## Exercise
The data that follows is to be copied exactly, with each image removed.

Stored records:
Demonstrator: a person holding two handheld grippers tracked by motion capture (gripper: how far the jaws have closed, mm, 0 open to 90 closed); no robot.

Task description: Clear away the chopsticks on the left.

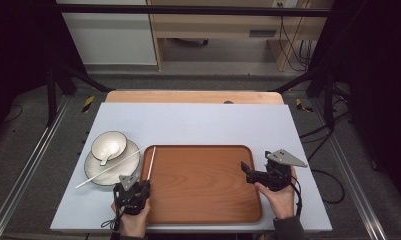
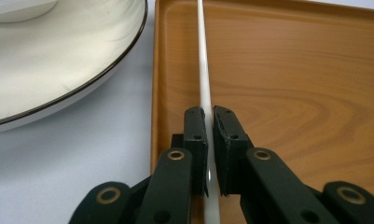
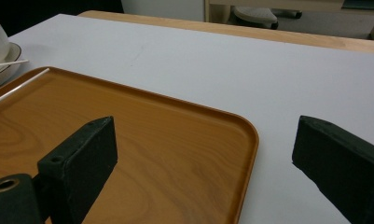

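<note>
A: Left gripper (image 2: 208, 140)?
B: Jaws clamped on a white chopstick (image 2: 202, 70), which runs forward above the left rim of the wooden tray (image 2: 292, 93).
A: Right gripper (image 3: 203, 168)?
B: Jaws wide, nothing between, at the tray's right rim.
A: Farther off?
B: Second chopstick (image 1: 105, 170) lies across the plate (image 1: 95, 167); bowl (image 1: 108, 145) with spoon (image 1: 107, 156) sits on the plate.
</note>
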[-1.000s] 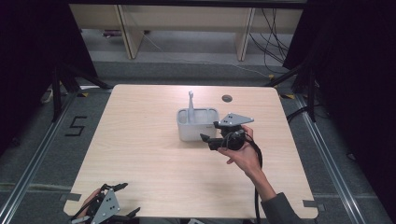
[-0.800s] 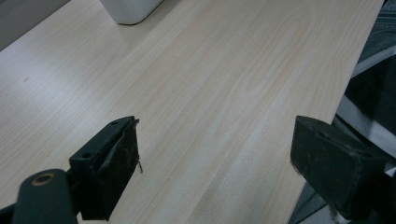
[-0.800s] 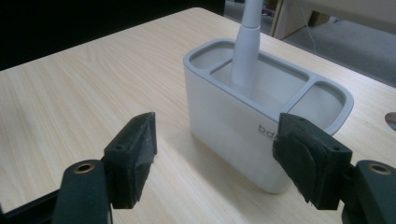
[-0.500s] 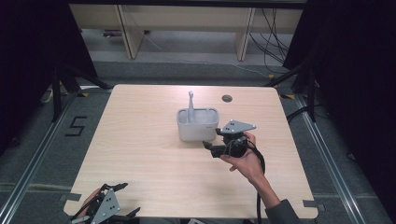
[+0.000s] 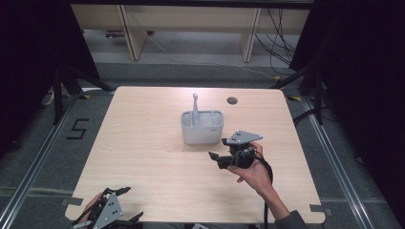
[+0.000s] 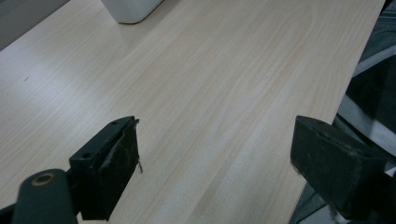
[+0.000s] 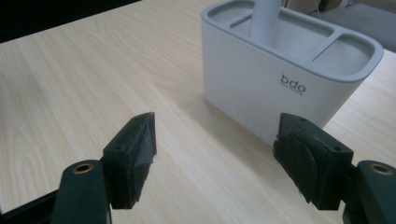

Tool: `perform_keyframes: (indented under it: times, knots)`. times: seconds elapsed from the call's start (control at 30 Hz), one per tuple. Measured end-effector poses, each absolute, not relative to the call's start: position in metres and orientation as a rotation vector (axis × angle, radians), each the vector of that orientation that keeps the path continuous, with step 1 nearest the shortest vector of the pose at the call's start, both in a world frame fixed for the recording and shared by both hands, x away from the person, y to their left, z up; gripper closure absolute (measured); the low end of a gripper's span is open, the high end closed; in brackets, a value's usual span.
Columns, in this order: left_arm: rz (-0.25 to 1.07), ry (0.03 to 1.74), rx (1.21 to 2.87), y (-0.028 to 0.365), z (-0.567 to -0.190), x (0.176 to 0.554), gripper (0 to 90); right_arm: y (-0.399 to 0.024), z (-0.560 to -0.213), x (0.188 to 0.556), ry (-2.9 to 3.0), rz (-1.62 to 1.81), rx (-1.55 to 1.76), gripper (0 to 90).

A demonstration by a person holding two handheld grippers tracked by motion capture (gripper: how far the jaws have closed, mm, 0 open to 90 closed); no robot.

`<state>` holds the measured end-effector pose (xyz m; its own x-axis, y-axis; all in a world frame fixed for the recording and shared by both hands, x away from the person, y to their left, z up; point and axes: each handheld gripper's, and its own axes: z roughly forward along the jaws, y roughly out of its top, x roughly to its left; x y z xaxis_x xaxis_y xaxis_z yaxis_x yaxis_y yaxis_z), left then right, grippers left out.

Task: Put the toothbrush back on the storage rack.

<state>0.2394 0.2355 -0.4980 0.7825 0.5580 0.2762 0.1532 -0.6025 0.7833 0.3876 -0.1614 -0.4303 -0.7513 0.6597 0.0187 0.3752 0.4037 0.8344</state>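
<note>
Between the black jaws of the right hand-held gripper (image 7: 215,161) lies only bare wood: they stand wide apart and hold nothing. Just beyond them, slightly toward the right-hand jaw, stands the white caddy (image 7: 285,88), a compartmented holder resting flat on the surface (image 7: 84,84). A white handle (image 7: 265,18), seemingly that of a brush, rises upright out of one of its rear compartments; its top is cut off in the right gripper view, while the high view shows the whole handle (image 5: 195,106) standing above the caddy's rim (image 5: 202,114).

As a judgement, the handle looks already seated in the caddy, and the right hand-held gripper (image 5: 220,159), near the caddy's front right corner but not touching it, has nothing left in its grasp. Whether more work with the caddy is still to come, the pictures do not tell.

Nearest the person, at the front left corner of the surface, the left hand-held gripper (image 5: 111,214) is well apart from the caddy. Its own jaws (image 6: 215,163) also stand wide and empty, with plain wood between them and a corner of the caddy (image 6: 130,10) far ahead.

On the caddy's near wall, small dark lettering reads "bdo" (image 7: 293,85), with a finer line beneath it too small to read. Farther off, left of the surface, the floor carries a large "5" (image 5: 78,129).
</note>
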Motion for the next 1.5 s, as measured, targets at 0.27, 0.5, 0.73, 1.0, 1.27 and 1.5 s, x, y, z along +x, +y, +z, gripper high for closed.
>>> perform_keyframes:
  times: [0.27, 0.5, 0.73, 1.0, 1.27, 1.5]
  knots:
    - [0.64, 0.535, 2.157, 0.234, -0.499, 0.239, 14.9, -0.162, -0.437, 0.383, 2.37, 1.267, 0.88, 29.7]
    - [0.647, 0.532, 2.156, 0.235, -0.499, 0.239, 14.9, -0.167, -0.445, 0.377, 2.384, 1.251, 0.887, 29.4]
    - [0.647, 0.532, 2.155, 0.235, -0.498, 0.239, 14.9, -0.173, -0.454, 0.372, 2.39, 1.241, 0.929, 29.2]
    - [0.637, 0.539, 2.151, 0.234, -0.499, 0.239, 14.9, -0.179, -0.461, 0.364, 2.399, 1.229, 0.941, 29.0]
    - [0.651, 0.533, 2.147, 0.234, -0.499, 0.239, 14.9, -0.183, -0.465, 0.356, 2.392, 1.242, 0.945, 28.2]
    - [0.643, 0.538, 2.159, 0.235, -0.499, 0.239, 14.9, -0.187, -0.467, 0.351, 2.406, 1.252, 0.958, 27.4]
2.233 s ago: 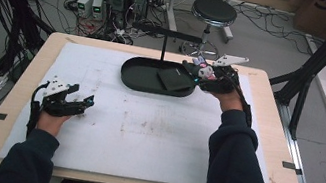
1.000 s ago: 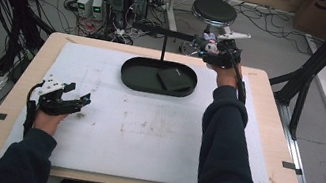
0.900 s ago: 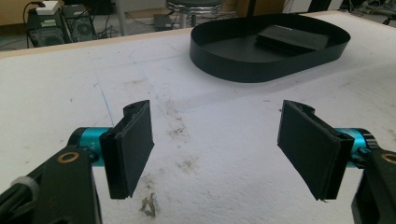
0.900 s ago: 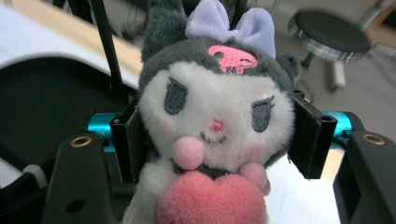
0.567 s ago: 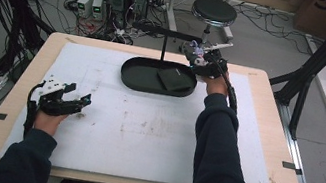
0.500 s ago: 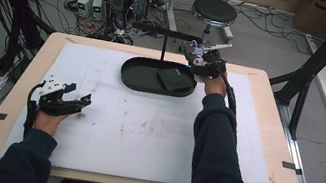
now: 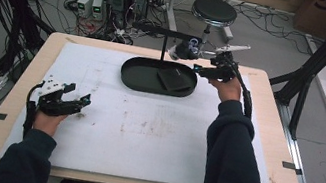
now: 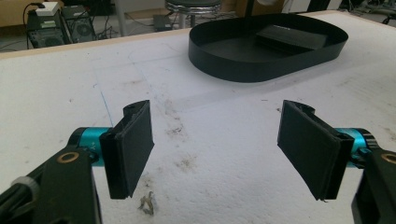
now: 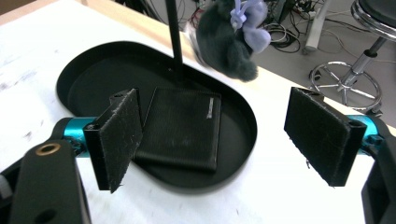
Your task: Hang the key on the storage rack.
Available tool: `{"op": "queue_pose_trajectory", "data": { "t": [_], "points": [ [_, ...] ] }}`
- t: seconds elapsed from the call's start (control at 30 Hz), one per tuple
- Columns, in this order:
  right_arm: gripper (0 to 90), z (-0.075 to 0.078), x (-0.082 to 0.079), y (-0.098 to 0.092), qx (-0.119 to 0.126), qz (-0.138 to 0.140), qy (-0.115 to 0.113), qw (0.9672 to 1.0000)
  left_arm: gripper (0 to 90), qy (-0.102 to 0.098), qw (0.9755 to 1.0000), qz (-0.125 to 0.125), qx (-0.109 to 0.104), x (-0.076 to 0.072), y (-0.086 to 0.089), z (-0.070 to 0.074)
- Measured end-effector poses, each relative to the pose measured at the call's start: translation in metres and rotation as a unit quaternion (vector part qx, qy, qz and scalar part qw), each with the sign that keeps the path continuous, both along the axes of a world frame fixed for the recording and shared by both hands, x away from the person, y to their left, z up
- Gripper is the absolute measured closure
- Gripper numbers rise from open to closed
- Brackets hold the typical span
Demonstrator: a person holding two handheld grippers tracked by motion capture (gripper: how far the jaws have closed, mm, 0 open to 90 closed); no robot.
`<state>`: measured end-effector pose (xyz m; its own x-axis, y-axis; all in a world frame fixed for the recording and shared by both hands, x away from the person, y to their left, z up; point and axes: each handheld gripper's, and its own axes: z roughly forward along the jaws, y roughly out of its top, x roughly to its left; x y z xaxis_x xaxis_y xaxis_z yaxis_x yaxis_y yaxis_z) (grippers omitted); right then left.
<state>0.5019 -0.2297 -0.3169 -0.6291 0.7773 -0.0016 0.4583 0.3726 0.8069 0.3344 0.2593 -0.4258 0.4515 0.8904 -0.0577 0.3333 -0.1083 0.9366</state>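
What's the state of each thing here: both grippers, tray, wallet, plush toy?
Left gripper: open, empty, low over the white mat.
Right gripper: open, empty, held at the tray's right end.
Tray: flat on the mat, holding the wallet.
Wallet: closed, lying flat.
Plush toy: hanging above the tray, blurred.

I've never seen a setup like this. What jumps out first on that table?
A black oval tray sits at the far middle of the white-covered table, with a black wallet lying flat inside it. A grey plush toy hangs beside the thin post at the tray's far edge. The right gripper hovers open by it; the left gripper rests open near the left edge.
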Motion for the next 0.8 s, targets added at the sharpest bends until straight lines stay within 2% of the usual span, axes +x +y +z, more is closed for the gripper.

## Reply
Demonstrator: a person holding two handheld grippers tracked by motion capture (gripper: how far the jaws have closed, mm, 0 open to 90 closed); no robot.

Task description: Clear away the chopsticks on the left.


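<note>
A: Left gripper (image 2: 208, 140)?
B: Jaws clamped on a white chopstick (image 2: 202, 70), which runs forward above the left rim of the wooden tray (image 2: 292, 93).
A: Right gripper (image 3: 203, 168)?
B: Jaws wide, nothing between, at the tray's right rim.
A: Farther off?
B: Second chopstick (image 1: 105, 170) lies across the plate (image 1: 95, 167); bowl (image 1: 108, 145) with spoon (image 1: 107, 156) sits on the plate.
</note>
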[-1.000s] 
[-0.800s] 
[-0.800s] 
[-0.500s] 
[+0.000s] 
[+0.000s] 
[+0.000s] 

Tool: `perform_keyframes: (indented under it: times, knots)`. times: seconds elapsed from the call's start (control at 30 Hz), one per tuple. Measured end-effector poses, each absolute, not relative to the call's start: position in metres and orientation as a rotation vector (axis × angle, radians), each the vector of that orientation that keeps the path continuous, with step 1 nearest the shortest vector of the pose at the call's start, both in a world frame fixed for the recording and shared by both hands, x away from the person, y to their left, z up; gripper closure absolute (measured); the low end of a gripper's span is open, the high end closed; in brackets, a value's usual span.
Columns, in this order: left_arm: rz (-0.25 to 1.07), ry (0.03 to 1.74), rx (1.21 to 2.87), y (-0.028 to 0.365), z (-0.567 to -0.190), x (0.176 to 0.554), gripper (0 to 90); right_arm: y (-0.399 to 0.024), z (-0.560 to -0.213), x (0.188 to 0.556), ry (-2.9 to 3.0), rz (-1.62 to 1.81), rx (-1.55 to 1.76), gripper (0 to 90).

A demonstration by a person holding two handheld grippers tracked by motion capture (gripper: how far the jaws have closed, mm, 0 open to 90 closed); no robot.

`<state>` holds the measured end-effector pose (xyz m; its own x-axis, y-axis; all in a world frame fixed for the recording and shared by both hands, x away from the person, y to their left, z up; point and axes: each handheld gripper's, and its own axes: z roughly forward along the jaws, y roughly out of its top, x roughly to its left; x y z xaxis_x xaxis_y xaxis_z yaxis_x yaxis_y yaxis_z), left then right, grippers left out.

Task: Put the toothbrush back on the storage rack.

<state>0.2394 0.2355 -0.4980 0.7825 0.5580 0.2762 0.1532 -0.6025 0.7833 0.3876 -0.1614 -0.4303 -0.7513 0.6597 0.0187 0.3752 0.4037 0.8344</state>
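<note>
Between the black jaws of the right hand-held gripper (image 7: 215,161) lies only bare wood: they stand wide apart and hold nothing. Just beyond them, slightly toward the right-hand jaw, stands the white caddy (image 7: 285,88), a compartmented holder resting flat on the surface (image 7: 84,84). A white handle (image 7: 265,18), seemingly that of a brush, rises upright out of one of its rear compartments; its top is cut off in the right gripper view, while the high view shows the whole handle (image 5: 195,106) standing above the caddy's rim (image 5: 202,114).

As a judgement, the handle looks already seated in the caddy, and the right hand-held gripper (image 5: 220,159), near the caddy's front right corner but not touching it, has nothing left in its grasp. Whether more work with the caddy is still to come, the pictures do not tell.

Nearest the person, at the front left corner of the surface, the left hand-held gripper (image 5: 111,214) is well apart from the caddy. Its own jaws (image 6: 215,163) also stand wide and empty, with plain wood between them and a corner of the caddy (image 6: 130,10) far ahead.

On the caddy's near wall, small dark lettering reads "bdo" (image 7: 293,85), with a finer line beneath it too small to read. Farther off, left of the surface, the floor carries a large "5" (image 5: 78,129).
</note>
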Motion for the next 1.5 s, as measured, targets at 0.27, 0.5, 0.73, 1.0, 1.27 and 1.5 s, x, y, z along +x, +y, +z, gripper high for closed.
>>> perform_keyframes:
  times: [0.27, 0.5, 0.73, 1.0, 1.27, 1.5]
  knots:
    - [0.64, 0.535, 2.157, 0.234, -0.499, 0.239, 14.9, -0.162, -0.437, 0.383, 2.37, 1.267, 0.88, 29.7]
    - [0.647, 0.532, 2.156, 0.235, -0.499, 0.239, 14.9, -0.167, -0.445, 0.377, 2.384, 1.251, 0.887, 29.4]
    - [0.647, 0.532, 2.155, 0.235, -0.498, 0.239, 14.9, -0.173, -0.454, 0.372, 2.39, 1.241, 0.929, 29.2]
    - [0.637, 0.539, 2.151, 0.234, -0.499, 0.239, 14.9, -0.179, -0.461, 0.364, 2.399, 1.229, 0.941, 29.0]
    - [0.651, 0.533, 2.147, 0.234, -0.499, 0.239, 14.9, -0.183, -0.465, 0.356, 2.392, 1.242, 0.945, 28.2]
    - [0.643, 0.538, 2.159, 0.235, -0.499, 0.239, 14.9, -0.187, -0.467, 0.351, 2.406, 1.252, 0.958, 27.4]
2.233 s ago: 
1.000 s ago: 
0.900 s ago: 
0.900 s ago: 
0.567 s ago: 
0.500 s ago: 
now: 
now: 
now: 
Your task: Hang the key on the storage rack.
Available tool: `{"op": "queue_pose_trajectory", "data": { "t": [_], "points": [ [_, ...] ] }}`
- t: seconds elapsed from the call's start (control at 30 Hz), one per tuple
- Columns, in this order:
  right_arm: gripper (0 to 90), z (-0.075 to 0.078), x (-0.082 to 0.079), y (-0.098 to 0.092), qx (-0.119 to 0.126), qz (-0.138 to 0.140), qy (-0.115 to 0.113), qw (0.9672 to 1.0000)
  left_arm: gripper (0 to 90), qy (-0.102 to 0.098), qw (0.9755 to 1.0000), qz (-0.125 to 0.125), qx (-0.109 to 0.104), x (-0.076 to 0.072), y (-0.086 to 0.089), z (-0.070 to 0.074)
- Measured end-effector poses, each relative to the pose measured at the call's start: translation in metres and rotation as a unit quaternion (vector part qx, qy, qz and scalar part qw), each with the sign that keeps the path continuous, both along the axes of a world frame fixed for the recording and shared by both hands, x away from the person, y to their left, z up
- Gripper is the absolute measured closure
- Gripper numbers rise from open to closed
- Brackets hold the typical span
Demonstrator: a person holding two handheld grippers tracked by motion capture (gripper: how far the jaws have closed, mm, 0 open to 90 closed); no robot.
`<state>`: measured end-effector pose (xyz m; its own x-axis, y-axis; all in a world frame fixed for the recording and shared by both hands, x away from the person, y to their left, z up; point and axes: each handheld gripper's, and its own axes: z roughly forward along the jaws, y roughly out of its top, x roughly to its left; x y z xaxis_x xaxis_y xaxis_z yaxis_x yaxis_y yaxis_z) (grippers omitted); right then left.
<state>0.5019 -0.2297 -0.3169 -0.6291 0.7773 -0.0016 0.4583 0.3726 0.8069 0.3344 0.2593 -0.4258 0.4515 0.8904 -0.0577 0.3333 -0.1083 0.9366</state>
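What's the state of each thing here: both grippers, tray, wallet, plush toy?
Left gripper: open, empty, low over the white mat.
Right gripper: open, empty, held at the tray's right end.
Tray: flat on the mat, holding the wallet.
Wallet: closed, lying flat.
Plush toy: hanging above the tray, blurred.

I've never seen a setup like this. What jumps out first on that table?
A black oval tray sits at the far middle of the white-covered table, with a black wallet lying flat inside it. A grey plush toy hangs beside the thin post at the tray's far edge. The right gripper hovers open by it; the left gripper rests open near the left edge.
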Motion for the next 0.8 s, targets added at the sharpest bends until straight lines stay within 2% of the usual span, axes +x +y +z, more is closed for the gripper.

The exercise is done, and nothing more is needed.